Items listed in a dataset
========

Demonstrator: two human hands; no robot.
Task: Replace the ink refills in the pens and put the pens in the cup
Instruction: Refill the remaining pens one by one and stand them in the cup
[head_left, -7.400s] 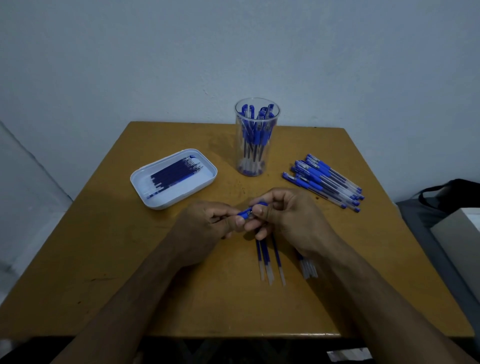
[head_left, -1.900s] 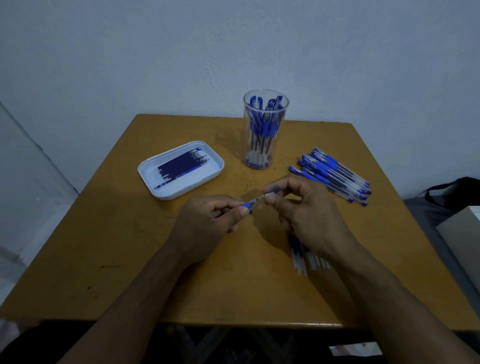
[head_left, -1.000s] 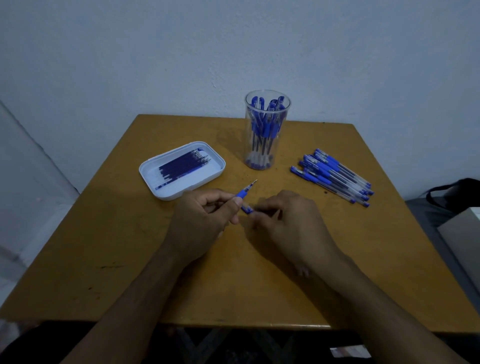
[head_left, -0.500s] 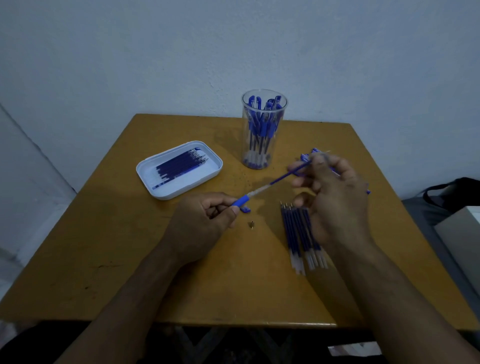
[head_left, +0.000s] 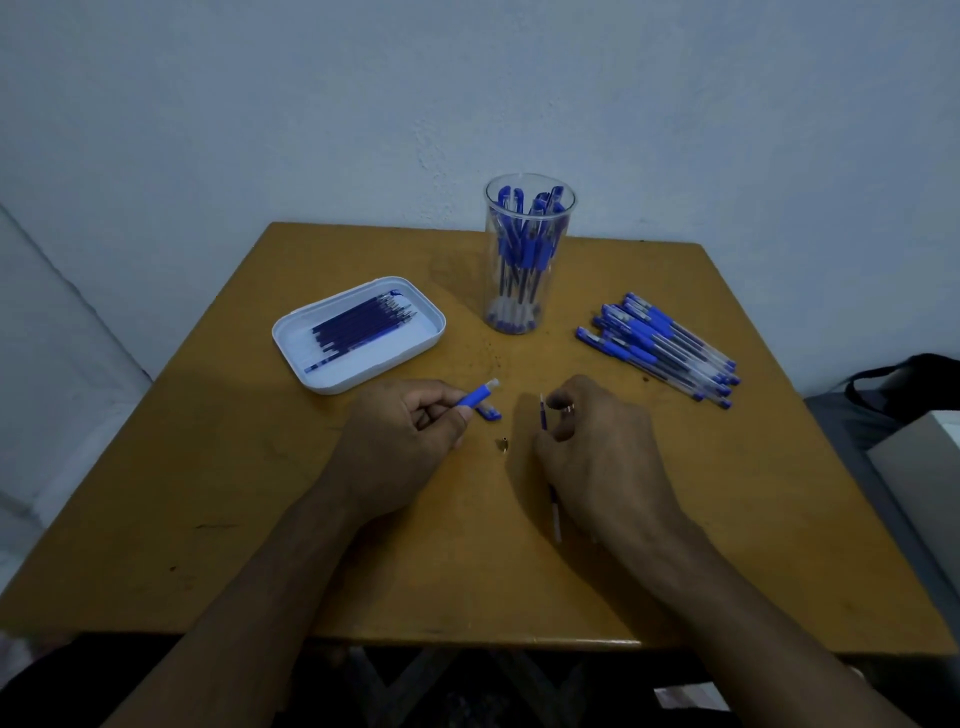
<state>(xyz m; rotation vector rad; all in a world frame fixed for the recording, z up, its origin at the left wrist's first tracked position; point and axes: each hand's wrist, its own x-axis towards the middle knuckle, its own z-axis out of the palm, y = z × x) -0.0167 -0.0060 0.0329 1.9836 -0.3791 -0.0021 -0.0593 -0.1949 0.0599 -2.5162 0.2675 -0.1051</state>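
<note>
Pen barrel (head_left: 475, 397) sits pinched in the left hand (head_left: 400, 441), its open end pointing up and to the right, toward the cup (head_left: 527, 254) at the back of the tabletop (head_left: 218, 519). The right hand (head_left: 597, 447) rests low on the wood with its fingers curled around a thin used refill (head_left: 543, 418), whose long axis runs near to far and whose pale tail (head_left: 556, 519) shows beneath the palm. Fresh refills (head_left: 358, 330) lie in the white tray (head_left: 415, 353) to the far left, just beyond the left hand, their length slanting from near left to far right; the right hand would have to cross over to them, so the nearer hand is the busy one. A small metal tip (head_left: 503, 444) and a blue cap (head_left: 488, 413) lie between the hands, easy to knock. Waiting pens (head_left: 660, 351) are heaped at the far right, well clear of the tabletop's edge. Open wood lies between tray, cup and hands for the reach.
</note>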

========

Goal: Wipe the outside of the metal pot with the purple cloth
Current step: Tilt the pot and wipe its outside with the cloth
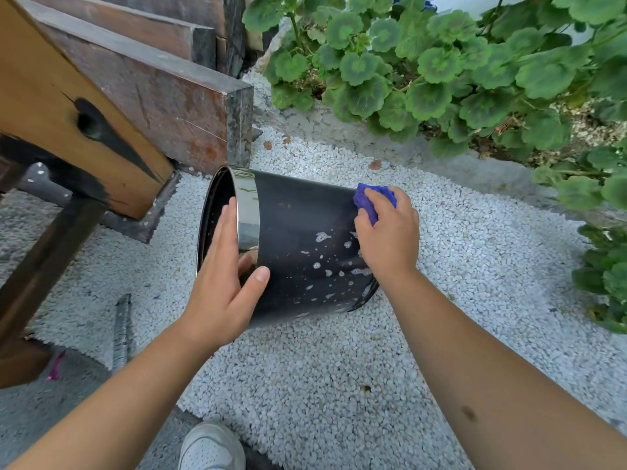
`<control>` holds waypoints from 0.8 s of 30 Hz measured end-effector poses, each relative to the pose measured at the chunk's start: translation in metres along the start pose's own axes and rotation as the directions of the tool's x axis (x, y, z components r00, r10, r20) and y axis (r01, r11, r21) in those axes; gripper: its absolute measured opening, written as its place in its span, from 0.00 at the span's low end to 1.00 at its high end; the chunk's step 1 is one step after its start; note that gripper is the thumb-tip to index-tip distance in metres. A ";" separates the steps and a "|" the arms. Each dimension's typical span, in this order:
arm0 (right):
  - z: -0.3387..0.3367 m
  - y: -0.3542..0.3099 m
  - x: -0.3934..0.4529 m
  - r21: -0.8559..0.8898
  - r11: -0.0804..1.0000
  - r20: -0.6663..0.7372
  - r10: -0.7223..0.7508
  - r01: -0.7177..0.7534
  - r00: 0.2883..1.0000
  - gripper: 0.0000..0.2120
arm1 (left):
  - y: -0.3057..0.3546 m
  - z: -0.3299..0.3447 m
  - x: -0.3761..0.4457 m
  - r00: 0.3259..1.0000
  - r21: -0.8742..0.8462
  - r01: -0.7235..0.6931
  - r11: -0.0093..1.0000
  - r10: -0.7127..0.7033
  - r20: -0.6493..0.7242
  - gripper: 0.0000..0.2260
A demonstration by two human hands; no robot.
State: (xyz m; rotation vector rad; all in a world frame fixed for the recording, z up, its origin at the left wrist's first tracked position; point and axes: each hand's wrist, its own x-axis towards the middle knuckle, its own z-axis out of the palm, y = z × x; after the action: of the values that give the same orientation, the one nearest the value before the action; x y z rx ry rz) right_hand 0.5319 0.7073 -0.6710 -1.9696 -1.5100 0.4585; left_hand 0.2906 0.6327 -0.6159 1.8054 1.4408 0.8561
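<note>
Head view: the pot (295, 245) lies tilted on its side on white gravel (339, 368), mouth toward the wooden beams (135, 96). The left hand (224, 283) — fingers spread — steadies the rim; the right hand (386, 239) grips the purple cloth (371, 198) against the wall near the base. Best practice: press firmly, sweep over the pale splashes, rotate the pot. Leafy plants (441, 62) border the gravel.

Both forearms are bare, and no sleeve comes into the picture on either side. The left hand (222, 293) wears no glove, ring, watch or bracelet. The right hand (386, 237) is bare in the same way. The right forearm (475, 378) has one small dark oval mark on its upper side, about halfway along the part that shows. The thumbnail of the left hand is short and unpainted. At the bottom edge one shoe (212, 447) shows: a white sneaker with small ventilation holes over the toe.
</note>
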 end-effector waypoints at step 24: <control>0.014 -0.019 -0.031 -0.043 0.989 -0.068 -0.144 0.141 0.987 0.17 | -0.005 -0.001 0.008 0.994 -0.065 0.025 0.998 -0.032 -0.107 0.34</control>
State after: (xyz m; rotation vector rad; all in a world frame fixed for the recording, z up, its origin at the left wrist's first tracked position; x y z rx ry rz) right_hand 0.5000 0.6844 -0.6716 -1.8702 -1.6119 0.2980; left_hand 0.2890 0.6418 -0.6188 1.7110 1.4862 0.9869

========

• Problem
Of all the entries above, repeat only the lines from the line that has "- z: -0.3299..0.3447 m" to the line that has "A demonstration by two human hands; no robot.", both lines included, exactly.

• Response to the task
  - z: -0.3299..0.3447 m
  - x: -0.3761..0.4457 m
  - r00: 0.3259..1.0000
  - r21: -0.8742..0.8462
  - r01: -0.7235..0.6931
  - r11: -0.0093..1.0000
  - r10: -0.7127..0.7033
  - r20: -0.6493..0.7242
  - gripper: 0.0000..0.2260
A demonstration by two human hands; no robot.

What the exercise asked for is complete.